L’art. 315 bis c.c. sancisce che “Il figlio minore che abbia compiuto gli anni dodici, e anche di età inferiore ove capace di discernimento, ha diritto di essere ascoltato in tutte le questioni e le procedure che lo riguardano.

Attraverso l’esercizio di tale diritto, anche in caso di procedimenti di separazione e divorzio, il minore ha la possibilità di esprimere la propria opinione in merito a situazioni che sono capaci di incidere sulla sua esistenza e sulla sua vita familiare, consentendogli, in questo modo, di esercitare il diritto ad autoderminarsi.

La capacità di discernimento, e cioè “ quella specifica competenza individuale, che pur non coincidendo con la piena acquisizione della attitudine a compiere validamente atti giuridici, gli consente però di rappresentare con sufficiente ragionevolezza i propri interessi, poiché egli comprende la portata delle proprie azioni e si prefigura le conseguenze delle proprie scelte”, è presunta per il minore che abbia già compito dodici anni, mentre deve essere accertata in concreto qualora il minore abbia meno di dodici anni.

Nonostante le opinioni del minore debbano essere tenute in considerazione dal giudice di famiglia, quest’ultimo, anche in caso di procedimenti di separazione e divorzio (L’ascolto del minore nei procedimenti di separazione/divorzio.) può discostarsi da quanto espresso dal minore, dandone adeguata motivazione, qualora ciò risponda al suo maggiore interesse.

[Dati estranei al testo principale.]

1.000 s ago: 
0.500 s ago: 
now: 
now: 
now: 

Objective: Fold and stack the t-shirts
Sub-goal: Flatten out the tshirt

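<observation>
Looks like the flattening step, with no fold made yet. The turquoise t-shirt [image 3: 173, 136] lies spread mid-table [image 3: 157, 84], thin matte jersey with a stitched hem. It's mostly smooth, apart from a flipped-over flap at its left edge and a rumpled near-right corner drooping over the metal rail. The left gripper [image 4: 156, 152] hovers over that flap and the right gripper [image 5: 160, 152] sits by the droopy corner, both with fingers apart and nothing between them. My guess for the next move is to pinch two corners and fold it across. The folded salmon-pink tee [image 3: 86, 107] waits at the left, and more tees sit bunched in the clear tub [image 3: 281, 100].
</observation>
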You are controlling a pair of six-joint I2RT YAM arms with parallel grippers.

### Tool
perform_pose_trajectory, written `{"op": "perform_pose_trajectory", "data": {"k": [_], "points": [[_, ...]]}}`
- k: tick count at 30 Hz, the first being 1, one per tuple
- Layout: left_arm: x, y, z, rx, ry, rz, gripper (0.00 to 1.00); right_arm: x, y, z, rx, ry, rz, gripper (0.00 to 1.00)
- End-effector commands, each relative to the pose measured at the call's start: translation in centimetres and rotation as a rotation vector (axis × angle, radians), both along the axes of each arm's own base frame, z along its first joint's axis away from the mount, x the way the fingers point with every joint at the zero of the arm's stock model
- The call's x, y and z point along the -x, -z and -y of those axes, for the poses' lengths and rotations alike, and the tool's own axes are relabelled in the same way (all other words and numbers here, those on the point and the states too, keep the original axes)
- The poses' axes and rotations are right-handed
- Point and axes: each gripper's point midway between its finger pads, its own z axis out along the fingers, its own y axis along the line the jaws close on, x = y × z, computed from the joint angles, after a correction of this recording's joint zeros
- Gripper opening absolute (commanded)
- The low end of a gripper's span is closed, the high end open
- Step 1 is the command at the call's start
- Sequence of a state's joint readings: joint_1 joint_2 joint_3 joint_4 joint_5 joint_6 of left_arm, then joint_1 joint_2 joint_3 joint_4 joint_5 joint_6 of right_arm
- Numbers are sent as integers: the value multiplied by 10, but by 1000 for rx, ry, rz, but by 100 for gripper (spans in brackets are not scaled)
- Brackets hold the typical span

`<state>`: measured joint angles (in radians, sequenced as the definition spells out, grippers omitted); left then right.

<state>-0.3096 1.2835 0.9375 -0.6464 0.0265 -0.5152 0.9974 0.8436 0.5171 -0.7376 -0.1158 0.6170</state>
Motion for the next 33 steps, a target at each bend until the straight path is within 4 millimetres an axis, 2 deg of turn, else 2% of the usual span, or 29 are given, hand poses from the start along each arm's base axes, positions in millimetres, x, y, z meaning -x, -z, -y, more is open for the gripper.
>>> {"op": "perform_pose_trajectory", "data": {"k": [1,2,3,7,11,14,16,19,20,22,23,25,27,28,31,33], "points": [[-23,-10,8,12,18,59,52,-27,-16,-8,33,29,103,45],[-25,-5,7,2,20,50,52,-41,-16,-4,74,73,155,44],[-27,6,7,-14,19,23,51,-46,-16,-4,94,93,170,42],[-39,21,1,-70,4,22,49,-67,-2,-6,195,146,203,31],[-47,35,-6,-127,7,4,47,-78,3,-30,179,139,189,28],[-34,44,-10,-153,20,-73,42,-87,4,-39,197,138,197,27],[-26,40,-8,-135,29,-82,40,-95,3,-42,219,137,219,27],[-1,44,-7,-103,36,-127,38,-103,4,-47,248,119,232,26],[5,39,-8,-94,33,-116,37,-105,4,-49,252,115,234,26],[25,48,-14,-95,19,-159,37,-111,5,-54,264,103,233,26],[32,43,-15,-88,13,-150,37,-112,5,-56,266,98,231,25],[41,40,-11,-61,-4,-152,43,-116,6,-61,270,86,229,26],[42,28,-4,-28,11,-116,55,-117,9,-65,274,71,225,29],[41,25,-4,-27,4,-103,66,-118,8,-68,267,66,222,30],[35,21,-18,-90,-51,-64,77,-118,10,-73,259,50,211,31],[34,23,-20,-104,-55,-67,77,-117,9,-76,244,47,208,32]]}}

I giudici della Corte di Cassazione in tema di ascolto del minore, nei procedimenti di separazione (Tribunale di Milano: il ricorso alla CTU nei giudizi di separazione e divorzio) o divorzio, infatti, ha affermato che “tenere nel debito conto è cosa diversa dal recepire, rimanendo affidata al giudice e non al minore l’individuazione del superiore interesse di quest’ultimo”.